WHAT IS BEING ASKED:
Go to the line holding "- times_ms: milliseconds" in the entries below and write out exactly every line down to and including the line holding "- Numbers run".

Dataset records
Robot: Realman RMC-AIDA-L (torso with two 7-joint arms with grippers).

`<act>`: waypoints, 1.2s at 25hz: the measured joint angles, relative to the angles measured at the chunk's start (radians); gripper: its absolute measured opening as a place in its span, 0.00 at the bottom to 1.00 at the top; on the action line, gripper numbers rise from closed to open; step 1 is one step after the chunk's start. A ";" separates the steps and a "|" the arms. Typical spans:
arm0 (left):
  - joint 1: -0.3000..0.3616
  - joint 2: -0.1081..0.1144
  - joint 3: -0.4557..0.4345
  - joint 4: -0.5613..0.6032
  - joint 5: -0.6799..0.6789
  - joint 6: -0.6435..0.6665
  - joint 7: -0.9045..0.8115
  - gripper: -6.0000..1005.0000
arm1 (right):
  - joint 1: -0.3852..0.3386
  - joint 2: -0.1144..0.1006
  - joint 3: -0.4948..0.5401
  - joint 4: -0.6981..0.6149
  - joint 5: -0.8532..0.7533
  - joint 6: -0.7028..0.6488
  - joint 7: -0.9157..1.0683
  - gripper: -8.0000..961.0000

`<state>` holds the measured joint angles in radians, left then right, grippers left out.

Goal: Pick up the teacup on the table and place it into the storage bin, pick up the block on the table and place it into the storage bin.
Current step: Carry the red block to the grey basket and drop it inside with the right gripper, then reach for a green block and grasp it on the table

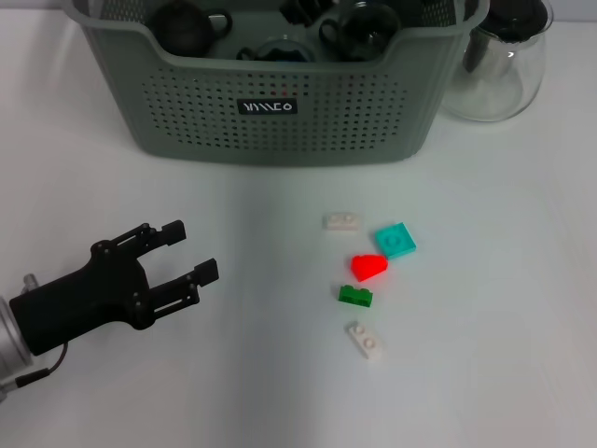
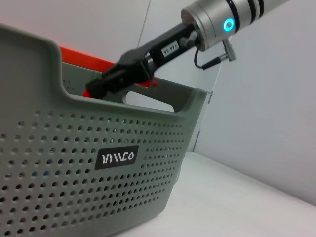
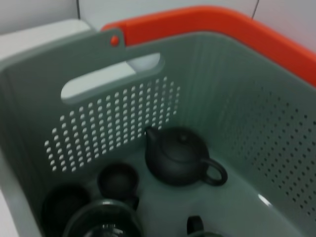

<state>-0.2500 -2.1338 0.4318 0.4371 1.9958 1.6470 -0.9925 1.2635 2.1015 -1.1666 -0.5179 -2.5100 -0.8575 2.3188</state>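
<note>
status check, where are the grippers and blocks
Left gripper open, empty, low over table. Right gripper above storage bin. Five blocks, red block among them, on table. Nothing in the way.

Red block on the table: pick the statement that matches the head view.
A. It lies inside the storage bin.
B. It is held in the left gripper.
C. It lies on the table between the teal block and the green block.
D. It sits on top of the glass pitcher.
C: the red block lies on the white table, between the teal block and the green block, clear of the open left gripper.
</note>
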 joint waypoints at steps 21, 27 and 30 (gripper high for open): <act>0.005 0.006 -0.007 0.000 -0.001 0.000 0.000 0.76 | -0.738 -0.048 0.059 -1.056 0.532 -0.917 -0.127 0.80; 0.005 0.006 -0.007 0.000 -0.001 -0.004 0.000 0.76 | -0.706 -0.002 -0.125 -1.027 0.183 -0.945 -0.118 0.83; 0.007 0.006 -0.007 0.000 -0.001 -0.004 0.000 0.76 | -0.671 -0.003 -0.253 -0.985 0.128 -0.906 -0.096 0.80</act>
<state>-0.2427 -2.1278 0.4249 0.4372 1.9944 1.6427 -0.9925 0.5927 2.0988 -1.4193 -1.5025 -2.3818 -1.7638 2.2232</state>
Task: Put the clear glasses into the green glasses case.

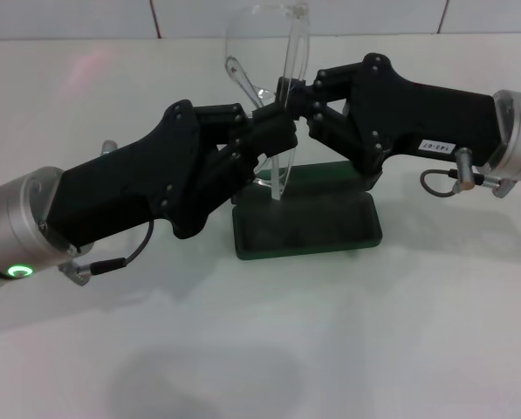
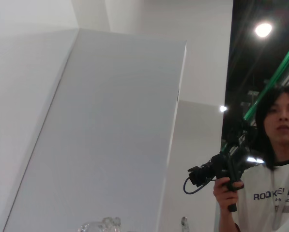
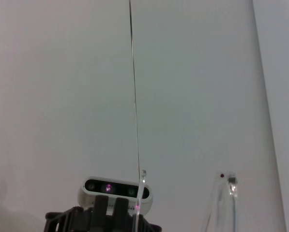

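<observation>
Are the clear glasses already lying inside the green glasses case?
No: the clear glasses are held up in the air between the left gripper and right gripper, above the open green glasses case.

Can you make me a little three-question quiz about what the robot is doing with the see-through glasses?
1. True or false: the clear glasses are lying flat inside the green glasses case.
2. How many grippers meet at the glasses? A) none B) one C) two
3. Fill in: the case sits on the white table, directly ______ the raised glasses.

Key
1. False. They are held up in the air above the open case.
2. C. The left gripper and the right gripper both meet at the frame, jaws closed on it.
3. Below.
</observation>
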Motion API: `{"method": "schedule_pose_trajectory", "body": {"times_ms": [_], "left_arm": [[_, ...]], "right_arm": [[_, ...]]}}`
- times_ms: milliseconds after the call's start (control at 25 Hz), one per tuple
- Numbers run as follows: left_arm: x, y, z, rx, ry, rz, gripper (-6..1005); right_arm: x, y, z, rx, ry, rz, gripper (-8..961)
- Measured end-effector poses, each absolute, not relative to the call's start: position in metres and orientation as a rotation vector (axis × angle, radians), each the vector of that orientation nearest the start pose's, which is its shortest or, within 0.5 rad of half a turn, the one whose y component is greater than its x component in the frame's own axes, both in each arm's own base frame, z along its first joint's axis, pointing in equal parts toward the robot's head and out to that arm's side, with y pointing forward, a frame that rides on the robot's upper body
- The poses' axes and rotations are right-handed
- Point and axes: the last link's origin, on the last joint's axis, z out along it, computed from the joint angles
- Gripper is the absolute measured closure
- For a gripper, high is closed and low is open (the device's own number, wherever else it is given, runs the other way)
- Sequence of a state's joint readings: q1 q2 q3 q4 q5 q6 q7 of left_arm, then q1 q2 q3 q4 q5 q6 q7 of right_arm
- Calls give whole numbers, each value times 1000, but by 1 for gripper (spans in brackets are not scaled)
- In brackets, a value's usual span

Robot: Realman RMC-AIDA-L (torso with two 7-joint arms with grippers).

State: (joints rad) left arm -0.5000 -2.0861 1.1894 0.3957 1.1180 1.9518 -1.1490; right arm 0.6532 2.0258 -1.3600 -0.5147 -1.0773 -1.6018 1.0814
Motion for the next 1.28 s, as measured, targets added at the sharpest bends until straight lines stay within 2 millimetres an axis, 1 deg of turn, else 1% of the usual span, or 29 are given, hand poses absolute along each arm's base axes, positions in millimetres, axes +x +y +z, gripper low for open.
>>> {"method": "schedule_pose_trajectory", "body": {"times_ms": [320,800,1280], "left_arm": [[-189,277,-9,-2567,-341,-1769,902],[-191,284,-11,-2538,-377,-1720,901],[-192,285,-11,-2534,-381,-1714,900]], "right_arm": [[142,338,-22,-2737,34,1363,905],[142,338,-24,-2750,31,1352,904],[142,343,-23,-2725,34,1329,904]]}}
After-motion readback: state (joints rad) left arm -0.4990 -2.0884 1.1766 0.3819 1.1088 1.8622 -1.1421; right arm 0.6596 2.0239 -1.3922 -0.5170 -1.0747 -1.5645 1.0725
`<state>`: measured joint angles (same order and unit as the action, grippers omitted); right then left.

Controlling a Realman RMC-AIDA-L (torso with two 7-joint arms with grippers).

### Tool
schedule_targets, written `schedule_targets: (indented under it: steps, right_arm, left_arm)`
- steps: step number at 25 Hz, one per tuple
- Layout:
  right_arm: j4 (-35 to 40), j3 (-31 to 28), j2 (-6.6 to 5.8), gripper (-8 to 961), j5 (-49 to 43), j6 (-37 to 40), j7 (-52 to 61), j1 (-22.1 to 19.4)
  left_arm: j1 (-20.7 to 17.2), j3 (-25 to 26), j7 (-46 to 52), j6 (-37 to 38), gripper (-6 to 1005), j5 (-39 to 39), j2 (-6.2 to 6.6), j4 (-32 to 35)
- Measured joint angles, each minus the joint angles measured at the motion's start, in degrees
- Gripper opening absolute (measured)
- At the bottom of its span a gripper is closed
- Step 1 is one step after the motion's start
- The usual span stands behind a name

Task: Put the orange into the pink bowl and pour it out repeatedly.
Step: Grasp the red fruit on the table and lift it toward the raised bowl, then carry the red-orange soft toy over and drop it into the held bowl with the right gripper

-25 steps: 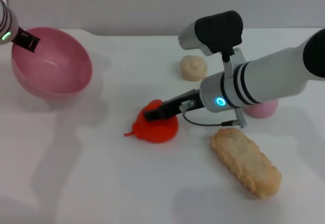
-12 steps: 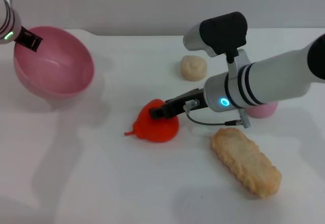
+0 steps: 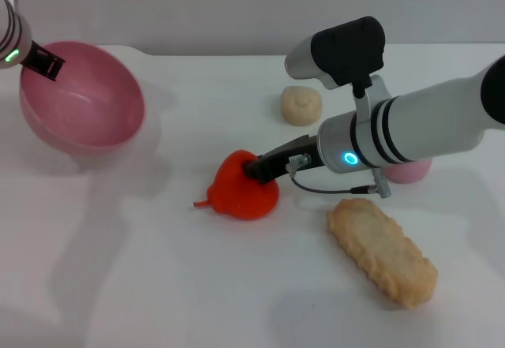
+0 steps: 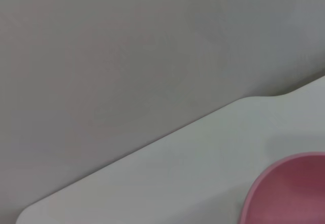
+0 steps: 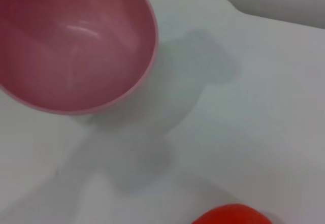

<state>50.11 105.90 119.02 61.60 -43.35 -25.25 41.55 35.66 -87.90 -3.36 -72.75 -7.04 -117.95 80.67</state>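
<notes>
The left gripper (image 3: pixel 47 64) clamps the far rim of the pink bowl (image 3: pixel 87 107), holding it tilted with its opening toward the middle of the table (image 3: pixel 142 285). The orange (image 3: pixel 243 188) lies on the table, under the tips of the right gripper (image 3: pixel 260 169); whether its jaws have closed on the fruit cannot be told. A good pickup probably needs a firm squeeze across the soft body before lifting toward the bowl. No writing or brand is legible anywhere.

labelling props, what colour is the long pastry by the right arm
Pale golden tan, the long pastry; the head view shows it best.
</notes>
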Motion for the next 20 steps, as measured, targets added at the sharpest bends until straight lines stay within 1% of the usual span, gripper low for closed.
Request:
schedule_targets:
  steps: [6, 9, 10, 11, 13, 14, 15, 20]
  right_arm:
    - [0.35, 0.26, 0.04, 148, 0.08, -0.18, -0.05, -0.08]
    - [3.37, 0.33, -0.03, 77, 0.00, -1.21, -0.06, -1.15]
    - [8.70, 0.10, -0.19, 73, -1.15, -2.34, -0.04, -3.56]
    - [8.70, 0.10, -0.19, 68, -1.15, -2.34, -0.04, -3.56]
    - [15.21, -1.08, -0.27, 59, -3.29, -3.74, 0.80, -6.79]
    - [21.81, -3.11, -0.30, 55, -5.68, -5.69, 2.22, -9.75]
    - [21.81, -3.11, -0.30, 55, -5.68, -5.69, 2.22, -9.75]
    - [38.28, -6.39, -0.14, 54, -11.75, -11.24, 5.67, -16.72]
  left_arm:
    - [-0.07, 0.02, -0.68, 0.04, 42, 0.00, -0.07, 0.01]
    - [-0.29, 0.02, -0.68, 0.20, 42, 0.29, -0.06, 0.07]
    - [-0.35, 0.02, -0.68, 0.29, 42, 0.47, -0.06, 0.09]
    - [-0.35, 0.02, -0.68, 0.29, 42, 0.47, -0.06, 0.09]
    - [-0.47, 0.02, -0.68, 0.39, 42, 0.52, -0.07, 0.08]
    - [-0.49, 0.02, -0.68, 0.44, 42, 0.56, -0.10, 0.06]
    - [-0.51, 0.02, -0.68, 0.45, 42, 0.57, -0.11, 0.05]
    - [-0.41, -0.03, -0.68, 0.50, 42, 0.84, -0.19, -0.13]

WRITTEN RESPONSE:
- times_ms: milliseconds after the call's start (control at 25 Hz), one per tuple
- Numbers run as follows: left_arm: x, y, z, rx, ry, rz, gripper (-6..1005); right_arm: x, y, z, rx, ry, rz, gripper (-8..961)

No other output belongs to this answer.